PGI User Forum
 SearchSearch   MemberlistMemberlist     RegisterRegister   ProfileProfile    Log inLog in 

CUDA-x86.

Problem declaring device types inside OpenMP parallel loop.

 
Post new topic   Reply to topic    PGI User Forum Forum Index -> Accelerator Programming
View previous topic :: View next topic  
Author Message
alfvenwave



Joined: 08 Apr 2010
Posts: 79

PostPosted: Thu Apr 08, 2010 8:55 am    Post subject: Problem declaring device types inside OpenMP parallel loop. Reply with quote

Hi. I'm having some trouble working out how to access multiple GPUs using openMP with the PGI fortran compiler "pgfortran".

Here is my problem. There is a very simple test program "openmpcudatest.cuf" below.

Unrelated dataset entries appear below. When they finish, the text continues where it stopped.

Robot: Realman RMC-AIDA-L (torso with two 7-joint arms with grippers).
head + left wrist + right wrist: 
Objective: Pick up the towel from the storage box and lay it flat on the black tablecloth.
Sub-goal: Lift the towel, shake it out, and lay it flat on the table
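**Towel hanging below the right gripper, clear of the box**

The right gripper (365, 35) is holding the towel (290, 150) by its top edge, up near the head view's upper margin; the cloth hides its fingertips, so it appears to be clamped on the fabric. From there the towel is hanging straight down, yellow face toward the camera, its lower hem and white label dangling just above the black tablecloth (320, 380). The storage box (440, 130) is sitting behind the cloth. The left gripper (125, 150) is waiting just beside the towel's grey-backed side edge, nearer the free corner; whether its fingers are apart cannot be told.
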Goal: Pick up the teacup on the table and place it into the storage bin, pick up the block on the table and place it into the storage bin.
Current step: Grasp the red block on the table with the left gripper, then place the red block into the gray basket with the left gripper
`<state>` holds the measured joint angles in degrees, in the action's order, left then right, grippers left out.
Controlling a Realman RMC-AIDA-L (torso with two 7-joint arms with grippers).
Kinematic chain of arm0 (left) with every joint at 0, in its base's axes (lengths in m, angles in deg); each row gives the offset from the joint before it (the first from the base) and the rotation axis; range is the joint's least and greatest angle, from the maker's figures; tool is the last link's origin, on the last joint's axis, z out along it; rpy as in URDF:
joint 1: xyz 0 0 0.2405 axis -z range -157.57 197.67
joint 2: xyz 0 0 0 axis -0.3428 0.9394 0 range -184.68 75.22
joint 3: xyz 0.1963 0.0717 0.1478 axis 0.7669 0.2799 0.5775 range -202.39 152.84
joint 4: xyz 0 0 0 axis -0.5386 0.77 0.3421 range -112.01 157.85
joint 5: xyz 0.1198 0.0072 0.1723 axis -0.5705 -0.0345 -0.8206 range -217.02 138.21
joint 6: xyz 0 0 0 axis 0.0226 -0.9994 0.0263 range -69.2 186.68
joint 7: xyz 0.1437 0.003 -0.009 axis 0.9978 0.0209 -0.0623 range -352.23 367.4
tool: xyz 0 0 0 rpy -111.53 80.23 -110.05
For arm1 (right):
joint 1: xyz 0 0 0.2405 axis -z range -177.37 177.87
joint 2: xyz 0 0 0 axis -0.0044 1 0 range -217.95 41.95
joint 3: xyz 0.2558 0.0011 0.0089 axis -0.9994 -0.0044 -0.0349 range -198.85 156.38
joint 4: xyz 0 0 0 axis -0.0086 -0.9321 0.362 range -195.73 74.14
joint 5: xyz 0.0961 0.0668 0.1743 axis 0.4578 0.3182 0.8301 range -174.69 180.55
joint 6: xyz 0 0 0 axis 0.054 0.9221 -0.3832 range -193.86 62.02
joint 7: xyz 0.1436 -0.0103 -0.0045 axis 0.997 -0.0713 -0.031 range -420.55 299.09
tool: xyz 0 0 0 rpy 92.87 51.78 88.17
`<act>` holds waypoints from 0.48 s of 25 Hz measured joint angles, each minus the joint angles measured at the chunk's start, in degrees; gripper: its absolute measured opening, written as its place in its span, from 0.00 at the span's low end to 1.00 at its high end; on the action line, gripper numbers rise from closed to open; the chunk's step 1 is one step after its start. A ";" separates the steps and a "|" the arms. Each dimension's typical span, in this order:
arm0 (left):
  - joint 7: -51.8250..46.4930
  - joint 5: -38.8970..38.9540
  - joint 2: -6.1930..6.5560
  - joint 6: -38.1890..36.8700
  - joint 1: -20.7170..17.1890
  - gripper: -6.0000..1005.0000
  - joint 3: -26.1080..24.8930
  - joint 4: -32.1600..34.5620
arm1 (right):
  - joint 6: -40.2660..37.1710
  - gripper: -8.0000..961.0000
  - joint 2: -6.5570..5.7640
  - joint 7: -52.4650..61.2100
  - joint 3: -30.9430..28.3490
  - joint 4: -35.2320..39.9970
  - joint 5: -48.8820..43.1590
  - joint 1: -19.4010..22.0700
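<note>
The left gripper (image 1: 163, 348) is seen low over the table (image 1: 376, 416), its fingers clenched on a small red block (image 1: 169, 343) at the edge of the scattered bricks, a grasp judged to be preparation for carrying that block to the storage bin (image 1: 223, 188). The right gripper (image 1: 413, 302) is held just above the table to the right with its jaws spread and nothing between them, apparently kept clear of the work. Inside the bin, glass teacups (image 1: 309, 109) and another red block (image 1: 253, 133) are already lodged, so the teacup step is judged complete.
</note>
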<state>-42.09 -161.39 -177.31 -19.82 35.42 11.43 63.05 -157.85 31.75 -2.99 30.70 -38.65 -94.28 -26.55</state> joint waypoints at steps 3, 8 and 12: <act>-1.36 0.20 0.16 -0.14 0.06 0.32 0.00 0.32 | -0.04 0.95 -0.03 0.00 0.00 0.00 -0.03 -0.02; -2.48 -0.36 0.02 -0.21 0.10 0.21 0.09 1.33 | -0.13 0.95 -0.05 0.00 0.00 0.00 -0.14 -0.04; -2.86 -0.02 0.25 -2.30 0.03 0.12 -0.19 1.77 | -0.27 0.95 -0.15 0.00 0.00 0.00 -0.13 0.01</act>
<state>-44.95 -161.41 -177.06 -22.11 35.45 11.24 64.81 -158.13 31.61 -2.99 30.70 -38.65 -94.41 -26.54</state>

If I compile with "pgfortran openmpcudatest.cuf", I get the right answer (I have set OMP_NUM_THREADS=2):

ithread : 0 idev : 0
Try to copy HOST data to device...
Copy for loop cycle 1 OK
Set Adev to 1 using the assigned GPU....
ithread : 0 idev : 0
Try to copy HOST data to device...
Copy for loop cycle 2 OK
Set Adev to 1 using the assigned GPU....
2.000000 2.000000 2.000000 2.000000
2.000000 2.000000 2.000000 2.000000
2.000000 2.000000

Now, if I compile with "pgfortran openmptest.cuf -mp", the code won't compile:

PGF90-S-0188-Argument number 1 to cudakerneltest: type mismatch (ompcudatest.cuf: 36)
0 inform, 0 warnings, 1 severes, 0 fatal for ompcudatest

i.e. it looks like the PGI compiler doesn't like the device variable Adev being decalred in the OMP pragma PRIVATE declaration. If I remove it, the code does indeed compile. However, when I then run the code, I get this:

ithread : 1 idev : 1
Try to copy HOST data to device...
ithread : 0 idev : 0
Try to copy HOST data to device...
Copy for loop cycle 1 OK
Set Adev to 1 using the assigned GPU....
copyin Memcpy FAILED:17

i.e. one of the threads (the second one) has failed to copy private host array A to its designated device.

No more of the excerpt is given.